◆ EXERCISE DIRECTIONS
Please work out how many lines in the material contain "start" and give only that figure.

◆ DATASET SECTION
↓

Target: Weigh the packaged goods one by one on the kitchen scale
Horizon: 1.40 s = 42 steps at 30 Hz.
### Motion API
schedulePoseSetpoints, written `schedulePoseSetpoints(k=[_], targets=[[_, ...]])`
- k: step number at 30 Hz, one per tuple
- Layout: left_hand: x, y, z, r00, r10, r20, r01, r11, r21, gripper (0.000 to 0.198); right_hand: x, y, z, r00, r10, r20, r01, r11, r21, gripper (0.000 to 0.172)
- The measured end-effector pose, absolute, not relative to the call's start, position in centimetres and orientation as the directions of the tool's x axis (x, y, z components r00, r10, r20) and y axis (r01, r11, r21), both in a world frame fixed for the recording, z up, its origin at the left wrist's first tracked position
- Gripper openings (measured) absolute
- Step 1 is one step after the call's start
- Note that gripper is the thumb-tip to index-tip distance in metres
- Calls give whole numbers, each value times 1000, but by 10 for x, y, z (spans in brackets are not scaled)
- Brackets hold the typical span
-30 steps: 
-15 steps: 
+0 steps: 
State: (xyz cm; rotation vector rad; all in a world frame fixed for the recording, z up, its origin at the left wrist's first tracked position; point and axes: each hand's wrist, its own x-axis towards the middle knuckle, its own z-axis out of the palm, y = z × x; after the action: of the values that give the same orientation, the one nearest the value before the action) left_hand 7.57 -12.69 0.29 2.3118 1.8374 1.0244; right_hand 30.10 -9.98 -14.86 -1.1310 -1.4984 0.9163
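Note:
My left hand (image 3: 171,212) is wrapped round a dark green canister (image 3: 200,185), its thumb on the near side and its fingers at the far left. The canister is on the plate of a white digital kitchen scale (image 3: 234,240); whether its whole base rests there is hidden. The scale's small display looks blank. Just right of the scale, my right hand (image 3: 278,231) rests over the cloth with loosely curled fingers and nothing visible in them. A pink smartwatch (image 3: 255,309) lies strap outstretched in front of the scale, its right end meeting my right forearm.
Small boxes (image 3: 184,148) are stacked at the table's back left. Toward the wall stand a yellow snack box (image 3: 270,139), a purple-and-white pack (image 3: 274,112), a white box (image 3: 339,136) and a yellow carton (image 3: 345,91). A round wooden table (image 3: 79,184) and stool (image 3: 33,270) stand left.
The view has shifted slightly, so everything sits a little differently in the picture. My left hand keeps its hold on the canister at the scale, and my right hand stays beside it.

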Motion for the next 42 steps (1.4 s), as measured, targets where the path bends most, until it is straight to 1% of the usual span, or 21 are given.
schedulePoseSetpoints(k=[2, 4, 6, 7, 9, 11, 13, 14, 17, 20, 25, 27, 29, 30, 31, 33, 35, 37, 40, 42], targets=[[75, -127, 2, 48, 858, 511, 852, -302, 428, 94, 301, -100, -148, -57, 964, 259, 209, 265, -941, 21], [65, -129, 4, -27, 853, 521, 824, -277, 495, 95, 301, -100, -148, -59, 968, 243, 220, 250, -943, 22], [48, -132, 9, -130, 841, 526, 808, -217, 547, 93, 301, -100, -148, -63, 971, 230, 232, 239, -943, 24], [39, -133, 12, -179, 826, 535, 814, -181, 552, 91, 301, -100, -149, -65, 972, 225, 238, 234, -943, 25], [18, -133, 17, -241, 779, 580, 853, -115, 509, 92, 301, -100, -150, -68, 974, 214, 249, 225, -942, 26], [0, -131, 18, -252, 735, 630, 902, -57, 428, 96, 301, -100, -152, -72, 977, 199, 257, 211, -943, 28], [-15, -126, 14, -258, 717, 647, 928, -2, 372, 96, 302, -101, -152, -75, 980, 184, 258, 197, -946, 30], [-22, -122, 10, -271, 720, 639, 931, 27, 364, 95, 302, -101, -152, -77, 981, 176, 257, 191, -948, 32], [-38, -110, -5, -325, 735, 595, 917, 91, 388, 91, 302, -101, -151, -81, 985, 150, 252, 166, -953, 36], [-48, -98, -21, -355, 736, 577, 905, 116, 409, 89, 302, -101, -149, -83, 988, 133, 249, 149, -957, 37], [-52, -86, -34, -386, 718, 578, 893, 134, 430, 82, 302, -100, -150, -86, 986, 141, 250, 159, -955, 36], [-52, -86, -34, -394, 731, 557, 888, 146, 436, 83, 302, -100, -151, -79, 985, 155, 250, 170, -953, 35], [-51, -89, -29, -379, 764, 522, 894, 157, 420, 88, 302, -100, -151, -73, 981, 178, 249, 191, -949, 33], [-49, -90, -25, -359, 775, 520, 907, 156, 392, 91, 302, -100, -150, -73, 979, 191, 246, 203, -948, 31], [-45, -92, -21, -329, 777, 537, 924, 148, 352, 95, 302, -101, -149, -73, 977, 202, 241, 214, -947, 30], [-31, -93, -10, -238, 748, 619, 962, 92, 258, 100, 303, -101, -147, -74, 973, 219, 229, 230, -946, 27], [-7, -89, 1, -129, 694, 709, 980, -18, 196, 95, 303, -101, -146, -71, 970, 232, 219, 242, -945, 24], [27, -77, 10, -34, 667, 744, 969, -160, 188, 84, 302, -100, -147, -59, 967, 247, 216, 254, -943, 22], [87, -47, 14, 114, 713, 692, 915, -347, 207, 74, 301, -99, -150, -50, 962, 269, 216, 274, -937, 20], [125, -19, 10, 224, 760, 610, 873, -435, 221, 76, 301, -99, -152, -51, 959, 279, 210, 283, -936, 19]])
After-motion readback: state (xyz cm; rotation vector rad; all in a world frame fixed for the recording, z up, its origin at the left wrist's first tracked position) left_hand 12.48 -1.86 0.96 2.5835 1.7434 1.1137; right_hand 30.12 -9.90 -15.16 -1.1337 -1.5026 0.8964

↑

◆ SOLUTION TO THE EXERCISE
2